■ **Task brief**: What is wanted is an exact copy of the lines from the top of the listing through the line containing "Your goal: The".

■ **Given data**:
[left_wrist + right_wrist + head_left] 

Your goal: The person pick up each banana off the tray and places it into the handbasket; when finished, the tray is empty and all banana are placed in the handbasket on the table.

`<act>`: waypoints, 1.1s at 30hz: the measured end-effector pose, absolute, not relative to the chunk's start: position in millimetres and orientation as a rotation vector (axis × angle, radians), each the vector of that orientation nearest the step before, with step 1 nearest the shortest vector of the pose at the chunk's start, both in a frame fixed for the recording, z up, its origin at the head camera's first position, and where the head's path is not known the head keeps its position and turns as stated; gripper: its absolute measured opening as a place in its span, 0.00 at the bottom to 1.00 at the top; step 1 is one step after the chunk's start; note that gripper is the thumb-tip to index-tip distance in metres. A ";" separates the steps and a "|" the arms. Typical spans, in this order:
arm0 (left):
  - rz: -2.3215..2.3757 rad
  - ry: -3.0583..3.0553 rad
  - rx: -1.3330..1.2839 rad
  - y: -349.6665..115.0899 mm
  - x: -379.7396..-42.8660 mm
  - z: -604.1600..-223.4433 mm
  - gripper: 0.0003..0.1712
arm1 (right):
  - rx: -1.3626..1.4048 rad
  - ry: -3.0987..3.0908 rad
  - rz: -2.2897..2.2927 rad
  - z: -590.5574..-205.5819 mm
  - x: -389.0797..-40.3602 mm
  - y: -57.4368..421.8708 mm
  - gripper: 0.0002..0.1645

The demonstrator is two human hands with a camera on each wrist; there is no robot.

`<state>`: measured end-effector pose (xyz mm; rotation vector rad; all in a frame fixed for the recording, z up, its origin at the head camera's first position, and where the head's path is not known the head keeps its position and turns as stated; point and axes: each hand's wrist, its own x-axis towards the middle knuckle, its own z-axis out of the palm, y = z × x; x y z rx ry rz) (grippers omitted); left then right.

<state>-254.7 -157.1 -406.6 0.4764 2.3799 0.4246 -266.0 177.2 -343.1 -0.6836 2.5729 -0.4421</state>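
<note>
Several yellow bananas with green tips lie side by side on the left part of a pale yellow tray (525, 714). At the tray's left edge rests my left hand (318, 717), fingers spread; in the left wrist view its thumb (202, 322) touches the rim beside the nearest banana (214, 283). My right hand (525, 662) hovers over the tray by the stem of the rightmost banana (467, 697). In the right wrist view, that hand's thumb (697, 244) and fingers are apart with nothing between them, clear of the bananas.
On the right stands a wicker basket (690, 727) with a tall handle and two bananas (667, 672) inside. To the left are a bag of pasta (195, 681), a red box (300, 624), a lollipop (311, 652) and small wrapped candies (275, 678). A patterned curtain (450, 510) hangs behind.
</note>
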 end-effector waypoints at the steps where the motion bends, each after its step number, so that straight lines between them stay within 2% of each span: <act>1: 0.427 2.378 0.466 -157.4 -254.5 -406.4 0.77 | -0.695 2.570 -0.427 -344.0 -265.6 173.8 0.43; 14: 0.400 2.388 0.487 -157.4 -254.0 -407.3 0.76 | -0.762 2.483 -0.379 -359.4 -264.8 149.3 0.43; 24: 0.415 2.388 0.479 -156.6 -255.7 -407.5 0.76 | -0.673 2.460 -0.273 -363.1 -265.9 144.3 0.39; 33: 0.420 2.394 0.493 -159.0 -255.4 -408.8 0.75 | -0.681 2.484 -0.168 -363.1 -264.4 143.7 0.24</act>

■ **Task result**:
[left_wrist + right_wrist + head_left] 

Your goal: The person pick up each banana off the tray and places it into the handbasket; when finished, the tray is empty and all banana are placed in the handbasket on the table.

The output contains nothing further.